Ossasepia

November 22, 2018

SMG Comms Chapter 9: Files (Transfers and Requests)

Filed under: Coding, SMG_Comms — Diana Coman @ 9:42 p.m.

~ This is a work in progress towards an Ada implementation of Eulora's communication protocol. Start with Chapter 1.~

One significant goal of Eulora's communication protocol is to allow the client to request and obtain from the server absolutely *any* file that it might be missing so that there is effectively no need for an "update" of the client anymore. Two of the protocol's current messages target precisely this goal: File Transfer and File Request. The File Transfer message carries chunks of a file while the File Request carries a request from the client for files specified by their names (separated with ';'). And that means of course that one needs to do at least some sort of parsing to extract file names from that list while also handling at any time a set of unknown size containing strings of unknown length. In short: a mess.

My initial stab at the previously-mentioned mess was a rather ugly parametrized record (number of filenames) containing an array of ...parametrized records (each filename having its own length as a parameter). As you might imagine, this is not exactly the sort of thing that "fits in head" - at least not without a bigger hammer. And unsurprisingly, working with such a structure ended up in errors and trouble quite quickly (not to mention it felt about as pleasant as stabbing one's toe at every step). So I threw that first attempt to the bin and decided to store instead the filenames as one single long string (i.e. glued together into one string), alongside an array containing the starting positions of each separate filename in this long string. Basically instead of having separators in the string itself and mixed with the content, there is the content in one place and then neatly to the side the way to access directly any desired filename from the set. This keeps the protocol formatting (separators and the like) here in smg.comms where it belongs rather than pushing it higher up and at the same time it reduces the number of parameters to precisely 2: the number of filenames in there (hence the length of the array of start positions) and the total length of the resulting string (i.e. all filenames lengths added up together). The result is certainly an improvement over the first attempt but I can't say I am terribly fond of it as it is so if you have a better solution to this, go ahead and describe it in the comments below, including why and how it really is the better option - I'll gladly read it.

Using this approach of single string + start positions solved the issue of multiple variable lengths for strings. However, the File Request message still has all sorts of potential troublesome cases, including the case when the given set of filenames ends up longer than one message can carry (at write time) or there are multiple consecutive separators (at read time). My overall approach for such troubles with messages is to check whenever possible and effectively reject a message as invalid if a check fails. Anyway, working with an unknown bunch of unknown strings still remains at all times a sort of ugly spot, no matter what, so those read/write methods still look to me hairier than others so far and there isn't at the moment something specific that I can see to drastically improve them (short of fixing the size of filenames perhaps but I think that's more likely to just push the issue somewhere else as filenames will get padded/trimmed to size).
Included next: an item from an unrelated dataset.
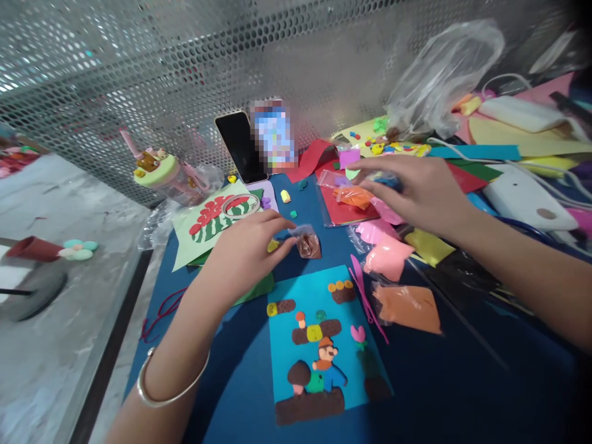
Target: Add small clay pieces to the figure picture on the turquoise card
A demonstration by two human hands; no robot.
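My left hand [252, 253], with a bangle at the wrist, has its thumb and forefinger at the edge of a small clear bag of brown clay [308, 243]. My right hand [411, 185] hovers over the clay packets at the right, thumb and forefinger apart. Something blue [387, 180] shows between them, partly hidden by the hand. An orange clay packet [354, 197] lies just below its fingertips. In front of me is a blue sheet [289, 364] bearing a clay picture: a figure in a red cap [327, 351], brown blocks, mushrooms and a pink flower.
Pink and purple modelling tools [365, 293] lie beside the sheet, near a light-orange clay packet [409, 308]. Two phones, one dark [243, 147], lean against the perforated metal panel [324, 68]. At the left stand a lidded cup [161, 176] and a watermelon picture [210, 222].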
Anyway, the new data structures for this chapter are defined in data_structs.ads:

  -- length of a text field (i.e. 16 bits, strictly > 0)
  subtype Text_Len is Positive range 1..2**16-1;

  -- A set of file names glued into a single string
  -- NB: there IS at least ONE filename and one character
  -- Upper limit for Text_Len is due to protocol's spec of text basic type
  type U16_Array is array (Text_Len range <> ) of Interfaces.Unsigned_16;
  type Filenames( F_No: Text_Len := 1; Sz: Text_Len := 1 ) is
    record
      -- filenames glued together into 1 single string
      S : String( 1 .. Sz ) := (others => '0');
      -- indices in S, at which each filename starts
      Starts: U16_Array( 1 .. F_No ) := (others => 1);
    end record;  

  -- A chunk of a file (for file transfer)
  type File_Chunk( Len     : Text_Len := 1;
                   Count   : Interfaces.Unsigned_16 := 1;
                   Name_Len: Text_len := 1) is
    record
      Filename: String(1..Name_Len);
      Content : Raw_Types.Octets(1..Len);
    end record;

In addition to the data structures above, this chapter adds the following:

  • Read/Write from/to Serpent Message for the File_Chunk structure (i.e. File Transfer message).
  • Read/Write from/to Serpent Message for the Filenames structure (i.e. File Request message).
  • Conversion methods from String to Octets and back. Those are private methods in the Messages packages and are meant for internal use only since messages use raw octets, while filenames and the like are meant as text/strings.
  • Read/Write from/to Octets for a 16 bits unsigned value. Similar to the conversion methods above, these are private methods in the Messages package and meant for internal use only. The reason for them to exist in the first place is that 16 bits values are relatively frequent in the protocol (counters and sizes) and their read/write requires an additional step to address potential endianness issues. Since this step is always the same and otherwise easy to forget + hard to debug if/when forgotten, it makes much more sense to have it packed together in one single procedure that can be called wherever needed.
  • Refactoring to replace all read/writes of 16-bit values by the new Read_U16/Write_U16 methods.
  • Tests for read/write of File Request and File Transfer messages.
  • Tests for converters from/to string/octets.
  • Small change to the test of pack/unpack RSA messages to ensure that "mangled" message is indeed always different from a valid package1.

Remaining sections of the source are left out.